The material below must be output exactly, line for line.

------------------------------

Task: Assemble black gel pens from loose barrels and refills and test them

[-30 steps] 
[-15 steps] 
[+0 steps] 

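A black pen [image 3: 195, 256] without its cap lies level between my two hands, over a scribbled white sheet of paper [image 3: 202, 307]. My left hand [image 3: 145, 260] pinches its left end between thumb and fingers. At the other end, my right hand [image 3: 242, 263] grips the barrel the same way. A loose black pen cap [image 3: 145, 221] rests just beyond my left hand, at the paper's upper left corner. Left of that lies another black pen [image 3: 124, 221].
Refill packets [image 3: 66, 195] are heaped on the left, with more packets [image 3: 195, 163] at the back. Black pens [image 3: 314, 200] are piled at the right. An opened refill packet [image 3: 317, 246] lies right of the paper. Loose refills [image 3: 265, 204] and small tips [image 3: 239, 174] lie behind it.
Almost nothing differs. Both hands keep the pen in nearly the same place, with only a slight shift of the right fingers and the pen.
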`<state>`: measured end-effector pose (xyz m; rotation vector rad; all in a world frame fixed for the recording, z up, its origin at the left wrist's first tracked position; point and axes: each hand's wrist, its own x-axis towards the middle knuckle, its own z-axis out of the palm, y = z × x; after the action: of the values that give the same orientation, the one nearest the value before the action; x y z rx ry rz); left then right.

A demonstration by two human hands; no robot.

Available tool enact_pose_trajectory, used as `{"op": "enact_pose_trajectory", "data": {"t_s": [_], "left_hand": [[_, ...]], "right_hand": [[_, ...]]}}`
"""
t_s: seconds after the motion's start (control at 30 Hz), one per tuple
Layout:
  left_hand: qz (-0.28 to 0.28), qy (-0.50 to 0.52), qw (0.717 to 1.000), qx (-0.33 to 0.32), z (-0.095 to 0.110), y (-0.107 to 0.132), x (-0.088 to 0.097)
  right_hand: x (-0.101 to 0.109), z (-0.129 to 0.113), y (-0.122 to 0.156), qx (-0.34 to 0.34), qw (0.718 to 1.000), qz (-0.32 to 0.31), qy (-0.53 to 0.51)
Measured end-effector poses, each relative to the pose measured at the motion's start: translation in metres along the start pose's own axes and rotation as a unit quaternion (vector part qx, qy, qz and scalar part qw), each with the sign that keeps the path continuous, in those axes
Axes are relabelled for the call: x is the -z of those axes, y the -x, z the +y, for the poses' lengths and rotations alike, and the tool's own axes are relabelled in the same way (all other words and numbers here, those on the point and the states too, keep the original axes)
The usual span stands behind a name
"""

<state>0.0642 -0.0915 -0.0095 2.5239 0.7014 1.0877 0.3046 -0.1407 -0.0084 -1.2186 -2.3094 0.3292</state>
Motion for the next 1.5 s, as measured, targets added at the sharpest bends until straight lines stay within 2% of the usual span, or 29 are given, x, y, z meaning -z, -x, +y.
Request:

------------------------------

Exercise result:
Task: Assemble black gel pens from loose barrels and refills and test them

[-30 steps] 
[-15 steps] 
[+0 steps] 

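A black pen [image 3: 195, 256] without its cap lies level between my two hands, over a scribbled white sheet of paper [image 3: 202, 307]. My left hand [image 3: 145, 260] pinches its left end between thumb and fingers. At the other end, my right hand [image 3: 242, 263] grips the barrel the same way. A loose black pen cap [image 3: 145, 221] rests just beyond my left hand, at the paper's upper left corner. Left of that lies another black pen [image 3: 124, 221].
Refill packets [image 3: 66, 195] are heaped on the left, with more packets [image 3: 195, 163] at the back. Black pens [image 3: 314, 200] are piled at the right. An opened refill packet [image 3: 317, 246] lies right of the paper. Loose refills [image 3: 265, 204] and small tips [image 3: 239, 174] lie behind it.
Almost nothing differs. Both hands keep the pen in nearly the same place, with only a slight shift of the right fingers and the pen.
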`<state>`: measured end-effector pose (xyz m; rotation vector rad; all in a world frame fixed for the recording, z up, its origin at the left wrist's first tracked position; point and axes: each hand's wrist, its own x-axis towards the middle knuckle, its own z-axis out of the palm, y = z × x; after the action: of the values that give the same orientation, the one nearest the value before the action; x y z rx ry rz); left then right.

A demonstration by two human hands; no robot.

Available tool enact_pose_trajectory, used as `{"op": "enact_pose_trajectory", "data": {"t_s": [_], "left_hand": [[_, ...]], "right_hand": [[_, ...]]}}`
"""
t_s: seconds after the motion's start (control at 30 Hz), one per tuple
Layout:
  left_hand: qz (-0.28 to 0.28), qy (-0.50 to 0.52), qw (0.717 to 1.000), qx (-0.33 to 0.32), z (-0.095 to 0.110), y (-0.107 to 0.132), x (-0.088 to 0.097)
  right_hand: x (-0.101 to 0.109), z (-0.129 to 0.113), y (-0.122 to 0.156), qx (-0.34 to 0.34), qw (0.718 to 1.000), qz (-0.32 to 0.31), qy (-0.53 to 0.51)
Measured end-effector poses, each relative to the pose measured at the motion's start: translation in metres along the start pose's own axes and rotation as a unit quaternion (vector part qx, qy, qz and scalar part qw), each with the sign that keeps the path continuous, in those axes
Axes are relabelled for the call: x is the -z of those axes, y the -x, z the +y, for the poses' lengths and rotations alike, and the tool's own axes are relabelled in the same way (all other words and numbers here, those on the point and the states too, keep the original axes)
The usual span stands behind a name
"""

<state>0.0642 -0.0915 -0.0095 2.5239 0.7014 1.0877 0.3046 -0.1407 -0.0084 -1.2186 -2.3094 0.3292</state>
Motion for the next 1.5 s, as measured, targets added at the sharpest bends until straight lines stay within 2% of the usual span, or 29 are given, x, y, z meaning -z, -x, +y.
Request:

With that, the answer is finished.